Its YouTube channel really took off when Warhammer TV started with regular uploads with all sorts of content. Things such as new releases, unboxings, game designer interviews as well as painting tutorials which focused rightfully on beginner painters.
The painting tutorials seemed to rival even the bigger channels that do painting tutorials for quality and ease of viewing. GW also seemed in recent years to finally take note of the competition and hobby market by releasing cost effective boxed deals and starter boxers for both Warhammer 40K and Age of Sigmar.
The return of the specialist games market also meant GW were in the boardgames market once again, thanks to re-releases like Space Hulk as well as new IPs like Gorechosen.
GW started tapping into the revival of the boardgaming hobby and started sending copies to online reviewers to promote its products even though there was a possibility of a negative review.
This was something unheard of for the old GW. The best proof of the new GW was when GW released a FAQ on one of their rulesets on Facebook.
When commentators asked why the FAQ wasn’t made as a downloadable PDF, the reply was that it was released only as such so that the community could look at it and give feedback on ideas and improvements before it was finalized.
All in all, GW seems to have turned a new leaf and has breathed new life into the miniature community.

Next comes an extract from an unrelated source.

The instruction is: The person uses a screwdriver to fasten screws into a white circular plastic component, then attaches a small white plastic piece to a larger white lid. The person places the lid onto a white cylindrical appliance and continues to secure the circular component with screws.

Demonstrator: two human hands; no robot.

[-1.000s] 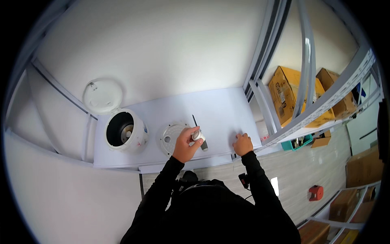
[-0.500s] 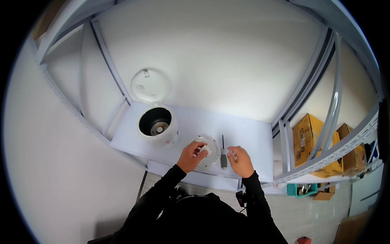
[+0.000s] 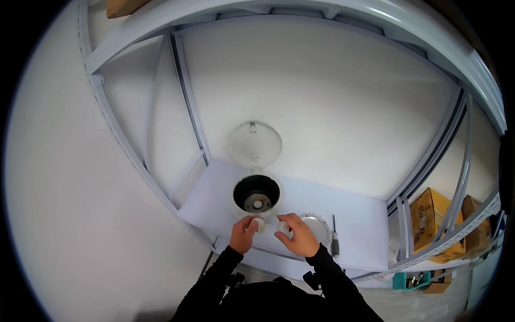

The return to board games has even allowed for customers on a budget to support them with a game purchase, such as at the official Games Workshop Warhammer Red House in Singapore, without completely going bankrupt.
Lastly, the company’s flagship brand, Warhammer 40K, is likely to get a massive progression in its narrative soon. While it may not become a futuristic Age of Sigmar equivalent but it’s likely definitely to draw in returning 40K fans as well as new ones.